The short version
Taylor.io started from a simple frustration: applying to jobs felt messy, repetitive, and weirdly hard to manage.
I wanted to build a tool that could take someone's existing resume, parse it into clean structured data, and help them tailor it for specific roles without starting from scratch every time.
The project became a full-stack resume workflow with parsing, editing, previewing, and export logic built around a guided user experience.
The problem
Most resume tools either feel too rigid or too generic. They let you fill in sections, but they do not really help you understand how your experience should shift depending on the role.
The harder part was not just generating text. It was turning messy resume files into structured profile data that could be edited, reused, and exported cleanly.
What I built
- resume upload and parsing
- structured profile editing
- job-description-aware tailoring
- live preview flow
- PDF/DOCX export logic
- authentication and saved user data
Design decisions
The biggest design choice was to make the app feel guided instead of blank.
I did not want users staring at an empty editor wondering what to change. The interface needed to show them what was already there, what could be improved, and how their resume changed based on the job they were targeting.
That led to a layout focused on structured sections, live preview, and small editing decisions instead of one giant text box.
Technical decisions
The backend was built around structured data instead of treating the resume as one big document. That made the system easier to edit, preview, and eventually export.
I used FastAPI for the API layer, PostgreSQL for storing profile data, and React for the editing experience.
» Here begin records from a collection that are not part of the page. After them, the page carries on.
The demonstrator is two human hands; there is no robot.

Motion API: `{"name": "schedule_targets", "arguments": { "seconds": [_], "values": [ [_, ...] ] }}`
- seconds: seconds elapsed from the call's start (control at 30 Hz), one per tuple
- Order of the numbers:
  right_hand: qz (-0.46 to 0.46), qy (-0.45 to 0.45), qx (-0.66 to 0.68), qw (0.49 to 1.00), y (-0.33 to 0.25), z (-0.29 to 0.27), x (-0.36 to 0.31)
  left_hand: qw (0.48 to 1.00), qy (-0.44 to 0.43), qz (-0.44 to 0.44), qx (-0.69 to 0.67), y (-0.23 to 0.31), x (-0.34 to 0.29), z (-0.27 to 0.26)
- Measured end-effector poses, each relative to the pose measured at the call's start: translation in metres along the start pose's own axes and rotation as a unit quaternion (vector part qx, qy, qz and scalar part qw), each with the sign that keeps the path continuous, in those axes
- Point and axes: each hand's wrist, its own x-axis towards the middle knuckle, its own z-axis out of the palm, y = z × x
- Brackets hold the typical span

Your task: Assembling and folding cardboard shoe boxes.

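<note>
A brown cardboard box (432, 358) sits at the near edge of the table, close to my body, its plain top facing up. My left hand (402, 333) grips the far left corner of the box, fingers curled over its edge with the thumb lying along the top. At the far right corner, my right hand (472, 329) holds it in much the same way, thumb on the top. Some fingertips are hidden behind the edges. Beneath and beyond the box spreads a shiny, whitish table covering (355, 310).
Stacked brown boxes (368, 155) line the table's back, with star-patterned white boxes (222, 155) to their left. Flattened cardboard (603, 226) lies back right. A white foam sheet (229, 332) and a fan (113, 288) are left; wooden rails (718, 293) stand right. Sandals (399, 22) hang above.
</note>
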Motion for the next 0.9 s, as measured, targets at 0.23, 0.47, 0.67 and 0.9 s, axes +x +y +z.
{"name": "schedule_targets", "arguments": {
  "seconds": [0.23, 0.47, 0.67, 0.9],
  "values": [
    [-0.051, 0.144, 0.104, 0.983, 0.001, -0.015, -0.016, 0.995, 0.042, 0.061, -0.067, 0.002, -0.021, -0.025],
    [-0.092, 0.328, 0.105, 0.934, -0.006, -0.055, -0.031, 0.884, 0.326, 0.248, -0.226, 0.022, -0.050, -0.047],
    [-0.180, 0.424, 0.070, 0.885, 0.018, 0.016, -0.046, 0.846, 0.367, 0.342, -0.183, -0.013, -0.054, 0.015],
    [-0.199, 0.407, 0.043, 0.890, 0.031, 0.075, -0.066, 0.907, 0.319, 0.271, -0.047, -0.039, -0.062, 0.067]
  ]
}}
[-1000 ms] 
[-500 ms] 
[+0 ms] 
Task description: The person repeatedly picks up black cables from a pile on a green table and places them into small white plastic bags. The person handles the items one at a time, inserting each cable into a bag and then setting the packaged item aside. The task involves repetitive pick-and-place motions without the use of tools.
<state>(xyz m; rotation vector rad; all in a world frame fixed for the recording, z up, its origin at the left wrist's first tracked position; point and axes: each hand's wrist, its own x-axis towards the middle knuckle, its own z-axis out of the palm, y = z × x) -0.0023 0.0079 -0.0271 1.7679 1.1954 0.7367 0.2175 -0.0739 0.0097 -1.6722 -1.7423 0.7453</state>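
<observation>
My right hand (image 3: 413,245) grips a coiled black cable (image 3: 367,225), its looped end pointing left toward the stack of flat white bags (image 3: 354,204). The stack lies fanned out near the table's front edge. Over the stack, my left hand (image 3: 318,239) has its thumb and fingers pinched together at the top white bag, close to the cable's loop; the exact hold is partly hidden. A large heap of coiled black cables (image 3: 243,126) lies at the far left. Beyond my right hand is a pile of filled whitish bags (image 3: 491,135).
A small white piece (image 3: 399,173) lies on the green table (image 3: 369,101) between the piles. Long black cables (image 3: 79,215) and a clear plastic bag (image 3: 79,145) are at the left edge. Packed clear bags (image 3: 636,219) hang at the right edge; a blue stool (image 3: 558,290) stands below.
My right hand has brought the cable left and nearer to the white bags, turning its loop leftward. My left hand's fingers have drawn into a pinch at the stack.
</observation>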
The AI layer was used for extraction and drafting, but the important part was keeping the output structured enough that users could actually control it.
Challenges
The hardest part was balancing automation with control.
If the AI changed too much, the user could lose trust. If it changed too little, the tool was not useful. So the product had to guide the user without making the whole process feel like a black box.
The outcome
Taylor.io became a working product that helped me explore AI-assisted document workflows, structured editing, and export systems. More importantly, it gave me a clear example of how I think about software: not just as features, but as a guided system that helps people make better decisions.
What I'd improve next
The next version would focus more on onboarding, clearer version history, and a stronger way to compare tailored resumes side by side.
I'd also like to improve how the system explains its suggestions, so users understand why something changed instead of just accepting generated text.